StayingMotivated, that's really sweet of you.

Let me return the favor!

:squeeze


----------



## StayingMotivated (Sep 5, 2011)

Strwbrry said:


> SI VIS AMARI, AMA!
> 
> :hug


love you too!!!! :boogie


----------



## StayingMotivated (Sep 5, 2011)

Satou said:


> StayingMotivated, that's really sweet of you.
> 
> Let me return the favor!
> 
> :squeeze


aww yes hugs are always great! :squeeze


----------



## StayingMotivated (Sep 5, 2011)

Everything always happens for a reason including why you were born and why you are alive this very moment. I love you!


----------



## kj87 (Sep 30, 2012)

This thread is TOO HAPPY!! :wife


----------



## avoidobot3000 (Aug 22, 2010)

I love you too, but what is my gift? :sus


----------



## Myluckystar (Sep 29, 2012)

:squeezeHuggieee


----------



## Lmatic3030 (Nov 3, 2011)




----------



## StayingMotivated (Sep 5, 2011)

kj87 said:


> This thread is TOO HAPPY!! :wife


love it!!!!!!!!!:boogie


----------



## StayingMotivated (Sep 5, 2011)

avoidobot3000 said:


> I love you too, but what is my gift? :sus


my love is your gift! don't you know it's the only gift that can keep on giving

xoxox


----------



## StayingMotivated (Sep 5, 2011)

Myluckystar said:


> :squeezeHuggieee


I love hugs how did you know! love you too!


----------



## StayingMotivated (Sep 5, 2011)

Lmatic3030 said:


>


how did you know i would like that song! winning! yes I feel the love


----------



## StayingMotivated (Sep 5, 2011)

speaking of music...


----------



## Temujin (Sep 3, 2012)

I think I love you even more than when I first read the thread now,


----------



## Andres124 (Oct 23, 2012)

I got a lot of love for everyone here on SAS.


----------



## estse (Nov 18, 2003)

Have you thought about what "YOU ALL" is all referring to? That's quite a large scope.


----------



## Becca333 (Oct 26, 2012)

I love you too, "StayingMotivated". 

BTW - You are so lovely!


----------



## Chieve (Oct 9, 2012)

lol aww this is such a sweet thread

love you too lol


----------



## StayingMotivated (Sep 5, 2011)

Temujin said:


> I think I love you even more than when I first read the thread now,


awww :boogie love you


----------



## StayingMotivated (Sep 5, 2011)

Andres124 said:


> I got a lot of love for everyone here on SAS.
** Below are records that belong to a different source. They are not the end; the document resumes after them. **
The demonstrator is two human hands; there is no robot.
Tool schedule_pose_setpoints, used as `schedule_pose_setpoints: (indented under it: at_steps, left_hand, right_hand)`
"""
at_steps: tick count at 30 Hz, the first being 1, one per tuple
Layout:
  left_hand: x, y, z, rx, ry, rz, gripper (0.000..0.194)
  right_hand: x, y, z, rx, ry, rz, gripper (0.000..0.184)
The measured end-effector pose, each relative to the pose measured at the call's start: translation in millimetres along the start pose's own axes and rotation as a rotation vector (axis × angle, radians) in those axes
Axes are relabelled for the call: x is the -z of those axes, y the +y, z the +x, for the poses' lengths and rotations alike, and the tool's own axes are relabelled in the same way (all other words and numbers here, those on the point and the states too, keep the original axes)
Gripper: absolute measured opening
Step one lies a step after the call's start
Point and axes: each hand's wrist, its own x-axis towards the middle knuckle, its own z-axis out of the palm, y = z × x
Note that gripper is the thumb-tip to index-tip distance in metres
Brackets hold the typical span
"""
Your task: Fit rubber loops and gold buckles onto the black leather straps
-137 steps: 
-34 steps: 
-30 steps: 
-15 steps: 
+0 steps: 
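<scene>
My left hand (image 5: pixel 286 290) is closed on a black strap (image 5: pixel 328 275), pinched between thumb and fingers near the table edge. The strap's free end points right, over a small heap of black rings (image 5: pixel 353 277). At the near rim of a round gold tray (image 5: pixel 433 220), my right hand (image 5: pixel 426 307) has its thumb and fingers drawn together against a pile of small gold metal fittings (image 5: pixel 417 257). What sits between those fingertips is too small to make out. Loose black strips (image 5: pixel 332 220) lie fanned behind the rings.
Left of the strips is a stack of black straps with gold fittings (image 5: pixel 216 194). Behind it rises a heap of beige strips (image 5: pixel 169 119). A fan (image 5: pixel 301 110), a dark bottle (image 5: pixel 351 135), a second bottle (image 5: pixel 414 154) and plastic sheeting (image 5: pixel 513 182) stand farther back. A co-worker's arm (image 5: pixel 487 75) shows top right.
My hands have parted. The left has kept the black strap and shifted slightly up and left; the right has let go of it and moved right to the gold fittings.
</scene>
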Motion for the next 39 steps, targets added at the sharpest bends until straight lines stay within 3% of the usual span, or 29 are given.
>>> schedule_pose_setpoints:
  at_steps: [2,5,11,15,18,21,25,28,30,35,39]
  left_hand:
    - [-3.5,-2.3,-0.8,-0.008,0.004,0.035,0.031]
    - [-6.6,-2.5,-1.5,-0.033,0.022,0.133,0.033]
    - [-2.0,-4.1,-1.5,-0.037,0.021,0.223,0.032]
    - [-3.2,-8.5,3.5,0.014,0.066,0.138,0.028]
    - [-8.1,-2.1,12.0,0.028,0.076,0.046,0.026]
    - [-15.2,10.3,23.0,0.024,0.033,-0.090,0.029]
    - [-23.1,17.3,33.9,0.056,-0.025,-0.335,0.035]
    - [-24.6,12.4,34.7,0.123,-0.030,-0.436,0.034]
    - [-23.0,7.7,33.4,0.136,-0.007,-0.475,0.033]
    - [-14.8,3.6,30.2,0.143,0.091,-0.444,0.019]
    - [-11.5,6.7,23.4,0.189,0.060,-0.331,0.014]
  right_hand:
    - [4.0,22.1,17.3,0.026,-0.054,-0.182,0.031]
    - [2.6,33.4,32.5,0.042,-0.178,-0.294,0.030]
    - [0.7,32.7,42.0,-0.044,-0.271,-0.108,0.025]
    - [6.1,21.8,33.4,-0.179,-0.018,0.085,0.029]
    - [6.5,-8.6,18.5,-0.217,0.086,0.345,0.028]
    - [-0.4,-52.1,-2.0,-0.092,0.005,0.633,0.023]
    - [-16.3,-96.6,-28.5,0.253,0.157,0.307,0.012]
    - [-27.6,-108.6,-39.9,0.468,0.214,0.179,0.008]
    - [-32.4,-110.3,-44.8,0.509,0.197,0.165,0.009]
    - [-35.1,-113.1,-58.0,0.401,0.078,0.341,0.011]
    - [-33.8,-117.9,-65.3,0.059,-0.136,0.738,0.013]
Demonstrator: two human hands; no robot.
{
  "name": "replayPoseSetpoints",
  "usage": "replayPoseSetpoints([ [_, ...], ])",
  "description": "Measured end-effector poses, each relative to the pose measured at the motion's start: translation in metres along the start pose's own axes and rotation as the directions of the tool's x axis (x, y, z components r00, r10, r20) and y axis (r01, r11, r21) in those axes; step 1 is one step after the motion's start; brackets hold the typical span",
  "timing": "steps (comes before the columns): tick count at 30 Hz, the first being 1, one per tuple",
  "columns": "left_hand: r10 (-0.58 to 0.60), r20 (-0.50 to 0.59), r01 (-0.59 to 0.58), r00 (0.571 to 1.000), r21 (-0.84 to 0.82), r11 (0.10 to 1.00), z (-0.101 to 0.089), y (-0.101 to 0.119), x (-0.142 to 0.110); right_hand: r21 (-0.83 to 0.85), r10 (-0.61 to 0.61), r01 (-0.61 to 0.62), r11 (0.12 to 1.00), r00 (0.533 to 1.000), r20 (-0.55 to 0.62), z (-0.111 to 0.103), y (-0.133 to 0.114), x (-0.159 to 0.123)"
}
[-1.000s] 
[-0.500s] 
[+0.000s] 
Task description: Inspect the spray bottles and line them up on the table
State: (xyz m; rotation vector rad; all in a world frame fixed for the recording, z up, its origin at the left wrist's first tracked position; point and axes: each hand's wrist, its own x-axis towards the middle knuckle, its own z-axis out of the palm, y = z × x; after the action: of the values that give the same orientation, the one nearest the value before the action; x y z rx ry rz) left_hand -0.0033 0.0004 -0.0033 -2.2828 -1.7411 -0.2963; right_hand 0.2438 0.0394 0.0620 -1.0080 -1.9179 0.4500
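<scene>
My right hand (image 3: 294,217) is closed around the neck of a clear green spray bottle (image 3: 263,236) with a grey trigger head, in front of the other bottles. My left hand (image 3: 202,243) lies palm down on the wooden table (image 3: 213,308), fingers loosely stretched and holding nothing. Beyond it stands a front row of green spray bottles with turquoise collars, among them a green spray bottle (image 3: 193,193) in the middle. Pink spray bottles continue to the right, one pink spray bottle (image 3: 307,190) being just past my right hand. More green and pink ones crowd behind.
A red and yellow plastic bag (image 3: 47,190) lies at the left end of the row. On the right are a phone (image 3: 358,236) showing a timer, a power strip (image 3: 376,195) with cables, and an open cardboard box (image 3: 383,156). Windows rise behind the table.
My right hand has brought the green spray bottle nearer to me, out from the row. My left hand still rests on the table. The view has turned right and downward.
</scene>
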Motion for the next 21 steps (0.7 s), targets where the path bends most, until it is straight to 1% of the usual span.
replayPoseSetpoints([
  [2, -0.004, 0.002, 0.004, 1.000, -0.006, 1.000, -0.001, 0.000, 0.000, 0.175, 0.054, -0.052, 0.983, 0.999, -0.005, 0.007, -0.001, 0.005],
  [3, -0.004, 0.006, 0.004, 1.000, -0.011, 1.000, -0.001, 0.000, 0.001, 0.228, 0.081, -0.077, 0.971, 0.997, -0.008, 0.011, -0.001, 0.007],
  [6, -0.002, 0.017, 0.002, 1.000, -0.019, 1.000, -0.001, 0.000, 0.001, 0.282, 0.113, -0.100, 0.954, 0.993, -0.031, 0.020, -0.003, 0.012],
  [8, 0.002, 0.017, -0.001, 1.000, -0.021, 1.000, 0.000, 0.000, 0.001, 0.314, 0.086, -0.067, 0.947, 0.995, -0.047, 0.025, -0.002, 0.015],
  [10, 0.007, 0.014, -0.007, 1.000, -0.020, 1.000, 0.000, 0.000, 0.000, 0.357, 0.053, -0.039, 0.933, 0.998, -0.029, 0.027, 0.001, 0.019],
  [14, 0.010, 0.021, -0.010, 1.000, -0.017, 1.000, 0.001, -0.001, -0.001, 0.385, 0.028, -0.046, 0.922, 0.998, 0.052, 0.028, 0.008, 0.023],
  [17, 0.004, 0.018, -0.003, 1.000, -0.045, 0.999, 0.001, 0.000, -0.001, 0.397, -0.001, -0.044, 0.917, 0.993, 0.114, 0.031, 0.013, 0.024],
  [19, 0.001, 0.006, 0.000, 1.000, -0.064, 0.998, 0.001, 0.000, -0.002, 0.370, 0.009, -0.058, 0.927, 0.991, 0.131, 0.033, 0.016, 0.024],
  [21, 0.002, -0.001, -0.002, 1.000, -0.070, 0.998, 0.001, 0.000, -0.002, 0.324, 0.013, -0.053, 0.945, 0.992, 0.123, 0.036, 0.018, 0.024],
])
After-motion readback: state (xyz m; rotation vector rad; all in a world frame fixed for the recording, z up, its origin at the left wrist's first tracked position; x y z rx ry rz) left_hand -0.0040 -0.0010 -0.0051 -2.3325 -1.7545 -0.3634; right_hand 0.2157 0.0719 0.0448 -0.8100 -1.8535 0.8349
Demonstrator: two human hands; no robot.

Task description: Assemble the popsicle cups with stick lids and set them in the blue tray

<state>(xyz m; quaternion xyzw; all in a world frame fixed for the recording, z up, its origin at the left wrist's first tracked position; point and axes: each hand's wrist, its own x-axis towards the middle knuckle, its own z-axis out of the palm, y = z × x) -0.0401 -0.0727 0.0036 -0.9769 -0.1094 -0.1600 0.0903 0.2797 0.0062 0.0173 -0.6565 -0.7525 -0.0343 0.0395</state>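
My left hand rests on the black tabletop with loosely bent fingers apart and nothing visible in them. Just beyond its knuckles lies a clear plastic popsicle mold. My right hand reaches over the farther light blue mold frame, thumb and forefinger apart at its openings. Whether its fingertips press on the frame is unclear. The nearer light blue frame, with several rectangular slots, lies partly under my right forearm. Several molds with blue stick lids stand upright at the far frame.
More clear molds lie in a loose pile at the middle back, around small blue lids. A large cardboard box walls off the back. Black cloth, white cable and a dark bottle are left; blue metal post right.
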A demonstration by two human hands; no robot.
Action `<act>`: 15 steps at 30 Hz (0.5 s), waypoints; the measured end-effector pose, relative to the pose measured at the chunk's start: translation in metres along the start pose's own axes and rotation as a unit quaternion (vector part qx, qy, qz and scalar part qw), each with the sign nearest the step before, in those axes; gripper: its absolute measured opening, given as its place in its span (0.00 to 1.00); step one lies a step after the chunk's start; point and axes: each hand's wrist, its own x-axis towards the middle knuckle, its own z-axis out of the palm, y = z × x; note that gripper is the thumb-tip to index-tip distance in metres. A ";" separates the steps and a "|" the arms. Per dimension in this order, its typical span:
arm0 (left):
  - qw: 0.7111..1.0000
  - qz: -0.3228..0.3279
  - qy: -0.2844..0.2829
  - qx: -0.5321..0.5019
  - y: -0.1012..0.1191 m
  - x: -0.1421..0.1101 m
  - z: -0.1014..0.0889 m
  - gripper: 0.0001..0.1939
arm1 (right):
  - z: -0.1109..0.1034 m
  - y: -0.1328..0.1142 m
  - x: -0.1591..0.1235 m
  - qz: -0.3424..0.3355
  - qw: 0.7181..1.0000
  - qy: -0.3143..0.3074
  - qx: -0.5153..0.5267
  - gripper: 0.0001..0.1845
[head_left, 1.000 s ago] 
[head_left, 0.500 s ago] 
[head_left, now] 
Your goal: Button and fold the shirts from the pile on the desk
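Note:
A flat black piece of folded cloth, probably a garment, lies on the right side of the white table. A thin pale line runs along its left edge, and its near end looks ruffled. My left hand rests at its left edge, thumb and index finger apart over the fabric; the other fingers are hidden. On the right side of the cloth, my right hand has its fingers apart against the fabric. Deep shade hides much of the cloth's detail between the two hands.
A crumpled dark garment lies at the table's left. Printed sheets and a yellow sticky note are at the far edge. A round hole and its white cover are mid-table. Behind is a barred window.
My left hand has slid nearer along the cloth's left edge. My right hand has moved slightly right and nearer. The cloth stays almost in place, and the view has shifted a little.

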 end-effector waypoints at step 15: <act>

good  the support of eachother is what we need. love you


----------



## StayingMotivated (Sep 5, 2011)

IFR2012 said:


> I believe this is something we should say more, however people seem more comfortable with conflict and hate.
> 
> So I love you!


Yes I believe we should say it more too! imagine if everyone was loving -how wonderful the world would actually be!
:boogie


----------



## StayingMotivated (Sep 5, 2011)

Becca333 said:


> I love you too, "StayingMotivated".
> 
> BTW - You are so lovely!


likewise! love you tooooooooo!


----------



## StayingMotivated (Sep 5, 2011)

Mercurochrome said:


> Have you thought about what "YOU ALL" is all referring to? That's quite a large scope.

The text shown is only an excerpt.